Reproduce the data below line by line, from its first line to the line with "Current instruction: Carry", both included, and nothing past that point.

Data records
--------

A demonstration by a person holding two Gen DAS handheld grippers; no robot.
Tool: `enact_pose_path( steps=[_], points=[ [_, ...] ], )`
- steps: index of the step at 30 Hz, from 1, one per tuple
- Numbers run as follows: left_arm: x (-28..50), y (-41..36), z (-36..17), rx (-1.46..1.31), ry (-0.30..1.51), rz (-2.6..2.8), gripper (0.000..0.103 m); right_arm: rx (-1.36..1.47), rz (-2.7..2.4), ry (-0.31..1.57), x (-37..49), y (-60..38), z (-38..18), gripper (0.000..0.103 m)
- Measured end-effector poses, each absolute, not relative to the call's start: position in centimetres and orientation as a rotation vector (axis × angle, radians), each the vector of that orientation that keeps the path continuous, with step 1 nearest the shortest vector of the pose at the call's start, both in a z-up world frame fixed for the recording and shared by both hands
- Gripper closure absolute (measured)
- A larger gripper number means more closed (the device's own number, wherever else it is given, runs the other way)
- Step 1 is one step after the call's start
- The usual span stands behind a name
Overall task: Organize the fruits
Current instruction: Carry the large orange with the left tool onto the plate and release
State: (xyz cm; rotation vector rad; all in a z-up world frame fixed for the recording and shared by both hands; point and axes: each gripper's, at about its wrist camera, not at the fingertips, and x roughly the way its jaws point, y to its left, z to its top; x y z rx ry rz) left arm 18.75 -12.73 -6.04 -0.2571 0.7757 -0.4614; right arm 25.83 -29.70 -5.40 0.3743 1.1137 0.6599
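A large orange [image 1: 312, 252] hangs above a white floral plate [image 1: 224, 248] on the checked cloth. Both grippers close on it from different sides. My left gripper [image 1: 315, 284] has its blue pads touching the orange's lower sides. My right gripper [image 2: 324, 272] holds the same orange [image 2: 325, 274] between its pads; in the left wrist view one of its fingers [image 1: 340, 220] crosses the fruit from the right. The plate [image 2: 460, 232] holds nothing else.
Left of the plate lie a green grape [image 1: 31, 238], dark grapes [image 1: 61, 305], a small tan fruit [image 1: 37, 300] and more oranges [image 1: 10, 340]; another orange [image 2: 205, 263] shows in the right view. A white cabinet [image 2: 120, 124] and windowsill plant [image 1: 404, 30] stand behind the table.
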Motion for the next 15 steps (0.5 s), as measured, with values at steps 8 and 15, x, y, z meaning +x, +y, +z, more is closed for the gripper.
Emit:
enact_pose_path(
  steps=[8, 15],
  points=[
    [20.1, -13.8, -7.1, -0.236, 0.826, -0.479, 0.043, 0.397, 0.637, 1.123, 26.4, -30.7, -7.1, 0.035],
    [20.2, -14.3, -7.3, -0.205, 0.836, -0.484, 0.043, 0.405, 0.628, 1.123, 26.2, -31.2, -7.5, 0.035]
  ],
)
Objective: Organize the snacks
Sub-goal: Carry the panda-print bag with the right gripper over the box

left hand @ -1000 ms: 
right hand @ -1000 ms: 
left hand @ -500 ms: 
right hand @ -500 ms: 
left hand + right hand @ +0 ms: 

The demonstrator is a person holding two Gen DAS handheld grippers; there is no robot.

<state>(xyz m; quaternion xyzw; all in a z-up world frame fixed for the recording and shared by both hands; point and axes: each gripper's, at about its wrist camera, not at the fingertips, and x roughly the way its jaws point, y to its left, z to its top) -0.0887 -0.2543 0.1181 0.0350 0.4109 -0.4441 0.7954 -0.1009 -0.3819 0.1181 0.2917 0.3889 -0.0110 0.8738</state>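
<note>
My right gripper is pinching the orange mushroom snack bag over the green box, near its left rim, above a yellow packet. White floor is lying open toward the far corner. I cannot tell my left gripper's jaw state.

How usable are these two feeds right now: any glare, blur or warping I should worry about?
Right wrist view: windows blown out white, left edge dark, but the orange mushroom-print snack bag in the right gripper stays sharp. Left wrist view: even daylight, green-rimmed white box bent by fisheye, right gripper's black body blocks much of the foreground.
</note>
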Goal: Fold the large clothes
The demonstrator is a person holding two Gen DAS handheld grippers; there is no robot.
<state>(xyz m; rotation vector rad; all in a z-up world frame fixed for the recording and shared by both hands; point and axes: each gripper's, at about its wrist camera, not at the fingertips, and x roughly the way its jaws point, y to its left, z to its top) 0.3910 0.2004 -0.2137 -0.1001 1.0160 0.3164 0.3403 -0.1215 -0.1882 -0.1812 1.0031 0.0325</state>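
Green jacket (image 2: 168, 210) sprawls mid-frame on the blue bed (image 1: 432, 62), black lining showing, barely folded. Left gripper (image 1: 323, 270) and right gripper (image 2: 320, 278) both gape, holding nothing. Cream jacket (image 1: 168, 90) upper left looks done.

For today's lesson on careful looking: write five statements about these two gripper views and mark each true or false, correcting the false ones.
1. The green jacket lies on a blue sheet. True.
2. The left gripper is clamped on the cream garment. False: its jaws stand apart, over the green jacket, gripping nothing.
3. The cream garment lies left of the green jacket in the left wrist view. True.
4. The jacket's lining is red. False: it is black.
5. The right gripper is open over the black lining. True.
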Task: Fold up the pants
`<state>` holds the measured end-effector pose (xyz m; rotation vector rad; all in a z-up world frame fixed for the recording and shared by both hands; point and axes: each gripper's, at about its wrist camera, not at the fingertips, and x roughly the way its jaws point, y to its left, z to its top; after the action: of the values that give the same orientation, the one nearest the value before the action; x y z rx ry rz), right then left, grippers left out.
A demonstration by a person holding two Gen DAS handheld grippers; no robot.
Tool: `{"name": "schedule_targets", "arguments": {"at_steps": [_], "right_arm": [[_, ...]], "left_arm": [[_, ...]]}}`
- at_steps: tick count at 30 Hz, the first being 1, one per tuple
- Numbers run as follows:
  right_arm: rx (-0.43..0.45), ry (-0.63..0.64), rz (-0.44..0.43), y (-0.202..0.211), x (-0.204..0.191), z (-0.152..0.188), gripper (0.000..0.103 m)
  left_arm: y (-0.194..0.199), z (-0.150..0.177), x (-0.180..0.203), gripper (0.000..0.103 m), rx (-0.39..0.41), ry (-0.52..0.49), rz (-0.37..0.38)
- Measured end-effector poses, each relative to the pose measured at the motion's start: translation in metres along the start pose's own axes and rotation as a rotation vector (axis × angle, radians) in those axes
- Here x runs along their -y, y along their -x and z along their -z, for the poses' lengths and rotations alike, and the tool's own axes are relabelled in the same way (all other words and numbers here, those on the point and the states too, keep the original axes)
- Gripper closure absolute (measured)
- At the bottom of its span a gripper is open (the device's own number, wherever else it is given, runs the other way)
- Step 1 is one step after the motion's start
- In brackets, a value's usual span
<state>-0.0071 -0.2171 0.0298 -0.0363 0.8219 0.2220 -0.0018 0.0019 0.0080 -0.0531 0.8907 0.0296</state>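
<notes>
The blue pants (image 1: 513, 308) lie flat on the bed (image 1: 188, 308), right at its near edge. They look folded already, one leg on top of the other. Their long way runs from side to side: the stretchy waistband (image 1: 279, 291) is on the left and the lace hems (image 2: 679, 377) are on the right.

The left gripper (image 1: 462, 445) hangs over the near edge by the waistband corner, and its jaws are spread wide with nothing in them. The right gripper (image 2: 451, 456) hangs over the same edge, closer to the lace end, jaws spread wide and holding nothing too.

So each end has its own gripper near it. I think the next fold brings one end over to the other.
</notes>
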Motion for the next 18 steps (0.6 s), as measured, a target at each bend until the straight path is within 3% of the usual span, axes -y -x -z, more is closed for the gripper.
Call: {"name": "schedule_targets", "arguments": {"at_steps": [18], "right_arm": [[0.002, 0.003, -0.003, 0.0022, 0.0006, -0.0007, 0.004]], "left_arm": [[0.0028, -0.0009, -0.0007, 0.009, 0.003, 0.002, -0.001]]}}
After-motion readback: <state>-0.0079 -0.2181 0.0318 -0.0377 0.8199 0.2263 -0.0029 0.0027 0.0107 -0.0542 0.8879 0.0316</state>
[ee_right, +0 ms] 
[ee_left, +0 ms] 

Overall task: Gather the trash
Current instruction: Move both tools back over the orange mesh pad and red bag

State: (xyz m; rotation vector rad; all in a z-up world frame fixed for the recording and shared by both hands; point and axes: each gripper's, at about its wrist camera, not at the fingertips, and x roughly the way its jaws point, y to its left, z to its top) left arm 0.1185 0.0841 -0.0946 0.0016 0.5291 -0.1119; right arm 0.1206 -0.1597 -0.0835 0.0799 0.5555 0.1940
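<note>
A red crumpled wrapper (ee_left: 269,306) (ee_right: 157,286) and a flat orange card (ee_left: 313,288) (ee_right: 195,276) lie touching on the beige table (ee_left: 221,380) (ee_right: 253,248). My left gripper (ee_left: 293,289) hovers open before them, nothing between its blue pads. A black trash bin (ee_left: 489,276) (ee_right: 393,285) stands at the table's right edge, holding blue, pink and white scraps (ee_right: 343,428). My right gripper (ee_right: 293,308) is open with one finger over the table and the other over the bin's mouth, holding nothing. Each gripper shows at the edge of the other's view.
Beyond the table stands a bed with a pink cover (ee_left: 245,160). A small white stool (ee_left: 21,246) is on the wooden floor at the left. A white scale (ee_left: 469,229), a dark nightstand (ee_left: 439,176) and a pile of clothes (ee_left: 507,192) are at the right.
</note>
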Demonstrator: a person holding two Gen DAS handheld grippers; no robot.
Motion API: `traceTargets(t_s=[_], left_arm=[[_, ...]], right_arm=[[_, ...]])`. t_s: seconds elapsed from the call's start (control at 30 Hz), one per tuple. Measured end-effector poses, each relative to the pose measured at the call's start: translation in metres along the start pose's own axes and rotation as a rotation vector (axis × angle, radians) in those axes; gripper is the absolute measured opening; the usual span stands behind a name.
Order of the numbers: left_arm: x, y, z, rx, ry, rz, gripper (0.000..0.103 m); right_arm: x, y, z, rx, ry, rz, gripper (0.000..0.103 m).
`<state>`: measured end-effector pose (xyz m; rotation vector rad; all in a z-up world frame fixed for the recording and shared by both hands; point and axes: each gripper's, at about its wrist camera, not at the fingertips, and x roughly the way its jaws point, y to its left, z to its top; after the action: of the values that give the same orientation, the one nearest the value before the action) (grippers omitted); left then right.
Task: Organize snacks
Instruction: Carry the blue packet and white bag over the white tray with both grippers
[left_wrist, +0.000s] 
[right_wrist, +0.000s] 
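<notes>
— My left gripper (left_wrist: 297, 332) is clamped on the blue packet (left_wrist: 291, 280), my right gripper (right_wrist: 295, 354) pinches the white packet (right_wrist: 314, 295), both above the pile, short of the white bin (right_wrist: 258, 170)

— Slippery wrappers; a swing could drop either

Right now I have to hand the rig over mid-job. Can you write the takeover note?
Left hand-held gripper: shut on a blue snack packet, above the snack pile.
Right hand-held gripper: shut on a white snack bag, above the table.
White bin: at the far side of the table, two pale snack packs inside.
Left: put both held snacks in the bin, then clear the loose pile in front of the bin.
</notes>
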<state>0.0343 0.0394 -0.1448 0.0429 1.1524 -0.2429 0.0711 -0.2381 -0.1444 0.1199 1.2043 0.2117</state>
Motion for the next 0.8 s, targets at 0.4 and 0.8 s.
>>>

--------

TASK ANSWER -
A demonstration by a person holding two Gen DAS handheld grippers; no robot.
Tool: `enact_pose_path( steps=[_], points=[ [_, ...] ], )`
- steps: index of the step at 30 Hz, from 1, one per tuple
- Numbers run as follows: left_arm: x (-28..50), y (-41..36), z (-36..17), rx (-1.46..1.31), ry (-0.30..1.51), rz (-2.6..2.8), gripper (0.000..0.103 m); right_arm: rx (-1.36..1.47), rz (-2.7..2.4), ry (-0.31..1.57), x (-37..49), y (-60..38), z (-38..18), gripper (0.000..0.103 m)
- Measured end-effector poses, each absolute, not relative to the call's start: position in centimetres and orientation as a rotation vector (axis × angle, radians), each the vector of that orientation that keeps the path continuous, with step 1 nearest the shortest vector of the pose at the call's start, both in a z-up world frame fixed for the recording and shared by both hands
- Gripper closure absolute (measured)
- A larger gripper number means more closed (the device's own number, wherever else it is given, runs the other way)
- Step 1 is one step after the call's start
- The usual span stands behind a name
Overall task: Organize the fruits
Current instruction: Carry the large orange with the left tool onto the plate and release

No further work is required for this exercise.